Notably, however, the Orange Book Act also includes a more substantive change. Specifically, it amends Section 505(j)(7) of the FDCA – the section of the statute that governs Orange Book updates for patents subsequently invalidated – to now also include patents that have been canceled or invalidated pursuant to a final decision by the U.S. Patent Trial and Appeal Board, as well as those rendered invalid or non-infringed by a final court decision. The FDCA also requires that the NDA holder notify FDA, in writing, within 14 days of any such decision. Upon receiving such notification, FDA is required to amend or remove the applicable information, except that FDA may not do so until expiry of any applicable 180-day exclusivity period.

The Purple Book Act is a set of provisions that are included in the Omnibus Appropriations Bill enacted into law on December 27, 2020. Specifically, these provisions are at Section 325 (“Biological Product Patent Transparency”). The Purple Act similarly codifies some of what FDA has in place – albeit voluntarily – but also expands upon those substantive requirements.

The Act amends the Public Health Service Act to require FDA to publish, in searchable electronic format, a listing of all BLA products, the date of licensure, application number, and licensing and marketing status, including any applicable Reference Product or interchangeable biosimilar exclusivity period in effect. Notably, however, the Act requires that certain patents also now be listed in the Purple Book. Specifically, the Act requires the Reference Product sponsor – within 30 days of the Reference Product sponsor providing a biosimilar applicant with a patent list pursuant to the so-called patent dance of the PHSA – to also provide FDA with that list and expiry dates. FDA must then include that patent information in the Purple Book listing. In addition, FDA is required to update the Purple Book every 30 days with all of the required information.

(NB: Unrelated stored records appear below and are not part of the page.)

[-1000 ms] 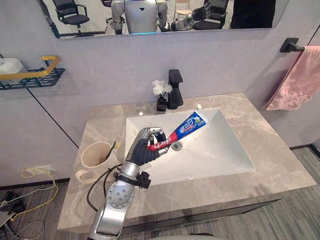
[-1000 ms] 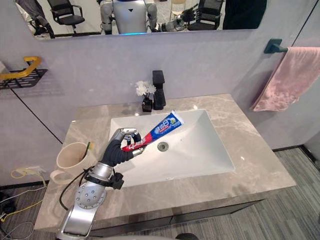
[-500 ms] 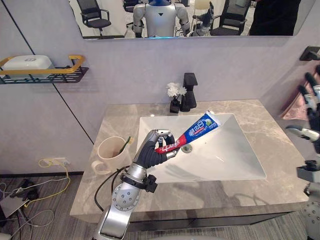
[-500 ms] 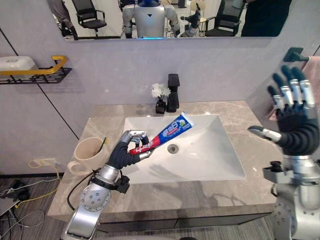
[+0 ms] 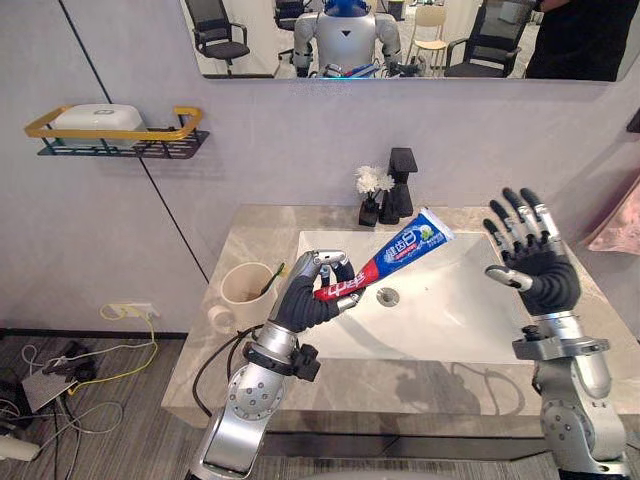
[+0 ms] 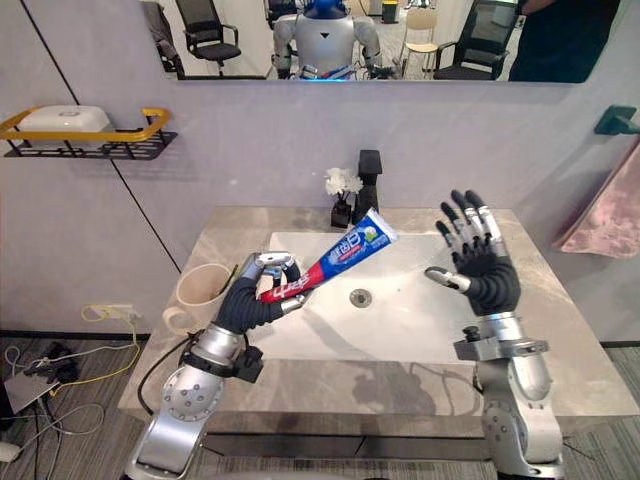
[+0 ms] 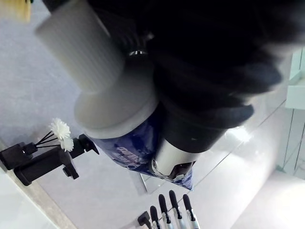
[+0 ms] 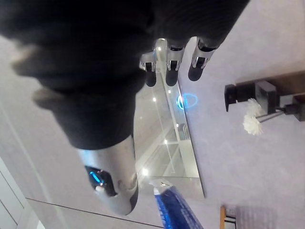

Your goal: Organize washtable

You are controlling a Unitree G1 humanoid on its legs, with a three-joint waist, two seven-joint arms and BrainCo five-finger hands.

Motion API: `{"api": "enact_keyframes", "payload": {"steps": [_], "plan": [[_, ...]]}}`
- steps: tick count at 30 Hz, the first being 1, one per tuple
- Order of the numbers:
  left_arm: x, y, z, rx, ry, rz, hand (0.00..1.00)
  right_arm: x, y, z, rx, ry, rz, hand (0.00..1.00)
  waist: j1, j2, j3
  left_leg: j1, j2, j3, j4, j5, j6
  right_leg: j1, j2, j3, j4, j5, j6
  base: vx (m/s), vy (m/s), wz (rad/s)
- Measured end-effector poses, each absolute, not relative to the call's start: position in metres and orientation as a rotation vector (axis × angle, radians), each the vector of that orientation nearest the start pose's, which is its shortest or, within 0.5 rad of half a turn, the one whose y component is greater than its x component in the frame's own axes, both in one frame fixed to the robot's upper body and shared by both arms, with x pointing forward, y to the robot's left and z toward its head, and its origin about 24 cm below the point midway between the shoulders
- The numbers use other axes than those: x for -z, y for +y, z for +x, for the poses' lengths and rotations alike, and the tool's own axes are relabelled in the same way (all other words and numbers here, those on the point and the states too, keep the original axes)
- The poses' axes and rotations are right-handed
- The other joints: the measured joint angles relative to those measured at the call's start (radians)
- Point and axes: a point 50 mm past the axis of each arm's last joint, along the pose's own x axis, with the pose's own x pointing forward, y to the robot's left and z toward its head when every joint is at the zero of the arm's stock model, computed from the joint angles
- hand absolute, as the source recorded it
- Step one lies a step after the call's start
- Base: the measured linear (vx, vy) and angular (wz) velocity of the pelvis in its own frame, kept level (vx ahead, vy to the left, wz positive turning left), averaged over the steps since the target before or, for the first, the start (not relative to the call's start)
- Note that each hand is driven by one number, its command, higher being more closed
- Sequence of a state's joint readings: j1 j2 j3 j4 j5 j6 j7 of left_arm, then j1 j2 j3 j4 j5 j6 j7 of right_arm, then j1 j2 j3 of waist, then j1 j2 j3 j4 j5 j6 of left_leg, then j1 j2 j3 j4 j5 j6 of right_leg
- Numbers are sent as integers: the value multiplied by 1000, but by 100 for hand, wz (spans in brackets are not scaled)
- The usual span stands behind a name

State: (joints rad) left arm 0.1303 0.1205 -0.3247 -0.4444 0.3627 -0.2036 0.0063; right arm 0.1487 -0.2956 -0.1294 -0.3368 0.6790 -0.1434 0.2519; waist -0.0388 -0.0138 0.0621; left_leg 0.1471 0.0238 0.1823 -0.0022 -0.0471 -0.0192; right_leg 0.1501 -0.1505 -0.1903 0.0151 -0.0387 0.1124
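Note:
A red, white and blue toothpaste tube (image 5: 396, 254) slants up over the white sink (image 5: 455, 322), its white cap (image 7: 78, 53) at the low end. My left hand (image 5: 310, 298) is shut on the tube's red lower part, just above the basin's left rim. A cream mug (image 5: 246, 291) with a toothbrush in it stands on the marble counter (image 5: 232, 238) to the left of that hand. My right hand (image 5: 531, 264) is raised over the sink's right side, open with fingers (image 8: 171, 59) spread, holding nothing.
A black faucet (image 5: 402, 180) and a small black vase of white flowers (image 5: 371, 192) stand behind the basin. On the left wall hangs a wire shelf (image 5: 118, 140) with a white box. A pink towel (image 5: 617, 214) hangs at the right.
The camera has shifted. My right hand has come in from the right edge and now stands over the sink's right side. My left hand keeps its hold on the tube.

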Motion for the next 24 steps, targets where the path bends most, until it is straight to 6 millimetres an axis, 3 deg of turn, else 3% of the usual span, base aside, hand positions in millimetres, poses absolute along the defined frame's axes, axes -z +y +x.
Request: {"api": "enact_keyframes", "payload": {"steps": [10,24], "plan": [[-133,73,200,350,-601,330,100,-92,-167,220,-338,-276,500,0,4,-20,-1,7,-9,1,-19,11,5,4,-7,0,-4,3,4,0,0,0],[-129,61,201,399,-590,303,100,-87,-122,220,-510,-212,597,0,19,-29,5,40,-16,-5,-70,34,8,19,-9,-5,-6,3,4,-5,0,1]]}}
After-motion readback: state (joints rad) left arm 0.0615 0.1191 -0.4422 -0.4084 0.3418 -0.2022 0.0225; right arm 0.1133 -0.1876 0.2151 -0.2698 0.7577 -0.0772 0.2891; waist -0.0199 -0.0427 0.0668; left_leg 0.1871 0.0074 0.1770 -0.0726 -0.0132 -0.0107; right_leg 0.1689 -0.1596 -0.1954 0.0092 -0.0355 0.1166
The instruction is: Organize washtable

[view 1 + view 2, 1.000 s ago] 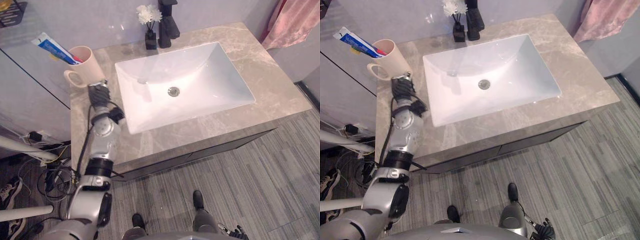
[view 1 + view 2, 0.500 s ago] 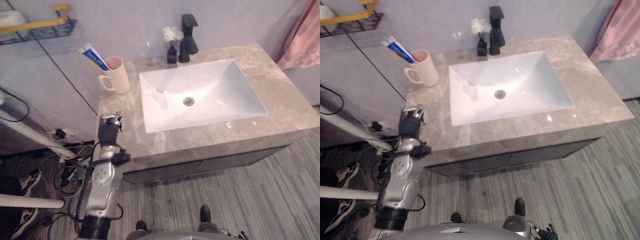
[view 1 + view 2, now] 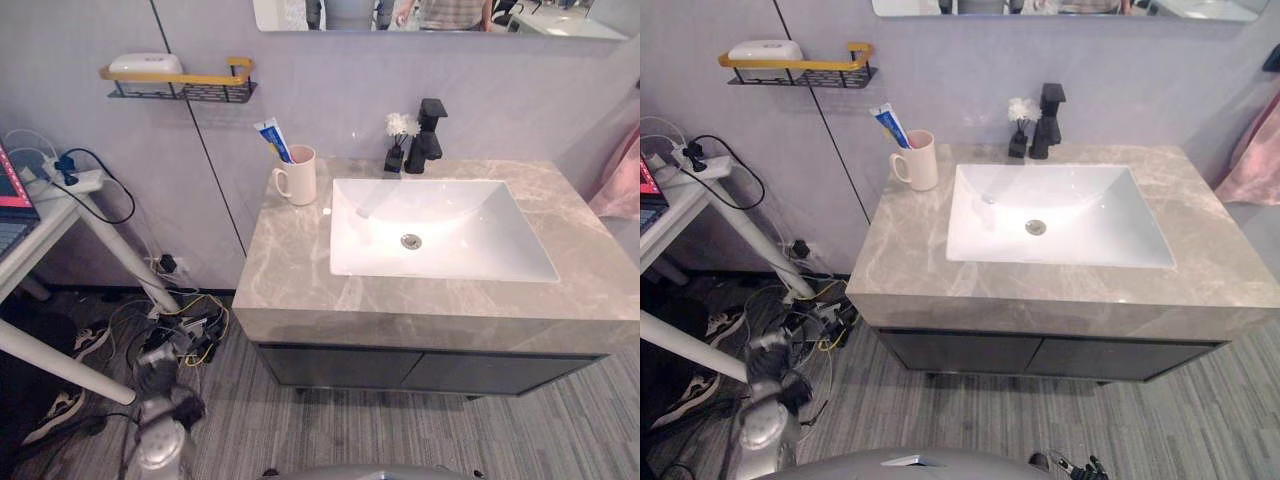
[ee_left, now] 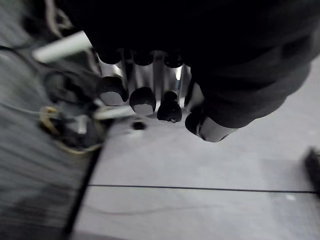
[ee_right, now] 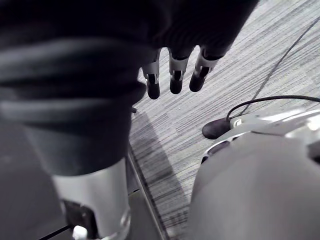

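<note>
Stone washtable point(image 3: 300, 280) looks tidy: cup point(image 3: 299, 183) with toothpaste point(image 3: 272, 138) stands beside sink point(image 3: 500, 250). Left hand point(image 4: 143, 98) hangs low, fingers loose, holds nothing, close to floor wires point(image 3: 190, 335); lifting up could catch wires. Right hand point(image 5: 173, 76) loose, empty too

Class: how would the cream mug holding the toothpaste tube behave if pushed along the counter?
The mug looks ceramic: probably rigid and breakable. It would likely slide on the glossy counter. The tube leaning out past its rim might shift.
</note>
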Available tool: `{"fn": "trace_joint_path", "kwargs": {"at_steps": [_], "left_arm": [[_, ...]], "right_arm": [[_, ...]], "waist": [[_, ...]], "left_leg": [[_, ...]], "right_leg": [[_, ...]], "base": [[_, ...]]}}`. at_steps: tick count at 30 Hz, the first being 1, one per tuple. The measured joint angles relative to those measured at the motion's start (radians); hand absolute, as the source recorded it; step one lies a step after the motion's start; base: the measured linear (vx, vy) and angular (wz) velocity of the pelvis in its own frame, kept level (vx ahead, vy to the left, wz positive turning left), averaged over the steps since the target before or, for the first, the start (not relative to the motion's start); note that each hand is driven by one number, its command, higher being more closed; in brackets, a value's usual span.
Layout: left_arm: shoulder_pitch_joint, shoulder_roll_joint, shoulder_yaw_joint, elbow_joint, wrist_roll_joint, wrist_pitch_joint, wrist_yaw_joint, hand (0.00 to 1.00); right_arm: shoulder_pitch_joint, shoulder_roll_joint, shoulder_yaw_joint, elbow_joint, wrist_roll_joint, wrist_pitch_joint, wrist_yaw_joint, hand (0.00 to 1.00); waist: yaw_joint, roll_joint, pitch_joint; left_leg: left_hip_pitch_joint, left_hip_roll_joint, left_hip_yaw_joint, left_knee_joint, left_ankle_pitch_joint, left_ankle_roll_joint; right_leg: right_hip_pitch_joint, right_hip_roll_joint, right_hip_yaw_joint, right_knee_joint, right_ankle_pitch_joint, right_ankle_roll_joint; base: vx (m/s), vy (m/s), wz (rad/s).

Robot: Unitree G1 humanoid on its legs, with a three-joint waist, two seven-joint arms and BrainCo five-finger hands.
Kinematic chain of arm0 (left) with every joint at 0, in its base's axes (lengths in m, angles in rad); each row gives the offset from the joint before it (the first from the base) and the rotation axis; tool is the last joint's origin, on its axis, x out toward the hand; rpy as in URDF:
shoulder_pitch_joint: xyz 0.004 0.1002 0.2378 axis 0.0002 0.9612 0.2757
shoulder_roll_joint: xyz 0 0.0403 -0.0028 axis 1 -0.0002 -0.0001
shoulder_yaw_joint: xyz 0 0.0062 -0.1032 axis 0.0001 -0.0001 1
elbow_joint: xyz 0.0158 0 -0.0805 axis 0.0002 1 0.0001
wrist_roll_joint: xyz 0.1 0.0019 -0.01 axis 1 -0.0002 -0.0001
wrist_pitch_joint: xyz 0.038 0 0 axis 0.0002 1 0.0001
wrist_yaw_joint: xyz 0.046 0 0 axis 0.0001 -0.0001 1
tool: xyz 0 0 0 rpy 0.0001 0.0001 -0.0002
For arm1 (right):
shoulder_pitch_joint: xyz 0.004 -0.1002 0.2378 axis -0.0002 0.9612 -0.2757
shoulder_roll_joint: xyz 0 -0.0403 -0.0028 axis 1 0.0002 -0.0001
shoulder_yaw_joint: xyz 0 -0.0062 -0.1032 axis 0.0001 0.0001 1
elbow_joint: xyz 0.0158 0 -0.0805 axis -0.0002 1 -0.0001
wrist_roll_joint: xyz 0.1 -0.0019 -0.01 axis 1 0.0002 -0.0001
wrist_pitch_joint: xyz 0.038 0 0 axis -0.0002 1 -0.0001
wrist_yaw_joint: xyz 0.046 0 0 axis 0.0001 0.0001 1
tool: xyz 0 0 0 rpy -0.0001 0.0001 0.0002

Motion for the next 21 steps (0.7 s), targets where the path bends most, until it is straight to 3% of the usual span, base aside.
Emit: {"fn": "trace_joint_path", "kwargs": {"at_steps": [7, 8, 12, 16, 21], "left_arm": [[-0.008, -0.009, 0.002, 0.457, 0.033, 0.073, -0.063, 1.0], [-0.01, -0.014, 0.002, 0.501, 0.033, 0.076, -0.077, 0.0], [-0.025, -0.01, 0.012, 0.589, 0.039, 0.09, -0.115, 0.0], [-0.047, 0.004, 0.014, 0.651, 0.077, 0.14, -0.169, 0.0], [-0.062, 0.006, 0.013, 0.687, 0.097, 0.144, -0.182, 0.0]], "right_arm": [[-0.02, 0.004, 0.011, 0.029, 0.0, 0.002, 0.0, 0.0], [-0.021, 0.0, 0.009, 0.041, 0.0, 0.005, -0.001, 0.0], [-0.023, -0.007, -0.005, 0.073, -0.001, 0.008, 0.0, 0.0], [-0.026, -0.015, -0.012, 0.09, -0.001, 0.023, 0.008, 0.0], [-0.039, -0.024, -0.017, 0.133, 0.0, 0.029, 0.015, 0.0]], "waist": [[-0.006, -0.015, -0.013], [-0.007, -0.014, -0.014], [-0.007, -0.009, -0.013], [-0.01, -0.008, -0.012], [-0.01, -0.007, -0.013]], "left_leg": [[0.054, 0.0, 0.027, -0.022, 0.003, -0.001], [0.056, 0.0, 0.028, -0.022, 0.002, -0.001], [0.057, 0.0, 0.027, -0.023, 0.002, -0.002], [0.078, 0.001, 0.034, -0.027, -0.005, -0.003], [0.075, 0.0, 0.036, -0.027, -0.009, -0.003]], "right_leg": [[0.02, 0.001, 0.022, 0.0, -0.004, 0.005], [0.02, 0.001, 0.026, 0.0, -0.005, 0.006], [0.02, 0.002, 0.03, 0.003, -0.006, 0.008], [0.016, 0.001, 0.043, 0.036, -0.026, 0.011], [0.011, 0.0, 0.042, 0.036, -0.028, 0.015]], "base": [[0.01, -0.005, -0.11], [0.0, -0.005, -0.05], [0.0, -0.002, -0.01], [0.01, 0.006, -0.06], [0.0, 0.002, -0.02]]}}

If a BLA is subsequently revoked or suspended for safety, purity, or potency reasons, the BLA holder must notify FDA that the product should be immediately removed from the Purple Book and notice of that removal is required to be published in the Federal Register.

Finally, the Purple Book Act requires FDA to solicit public comments to the Purple Book listing requirements, including comments on the type of information that should be removed or added, and to include that information in a report to Congress. Given the expansion of the Purple Book to include patent-listing information, and the longstanding debate about its pros and cons, it seems likely that, even if nothing else, there will at least be many public comments providing different views on that issue.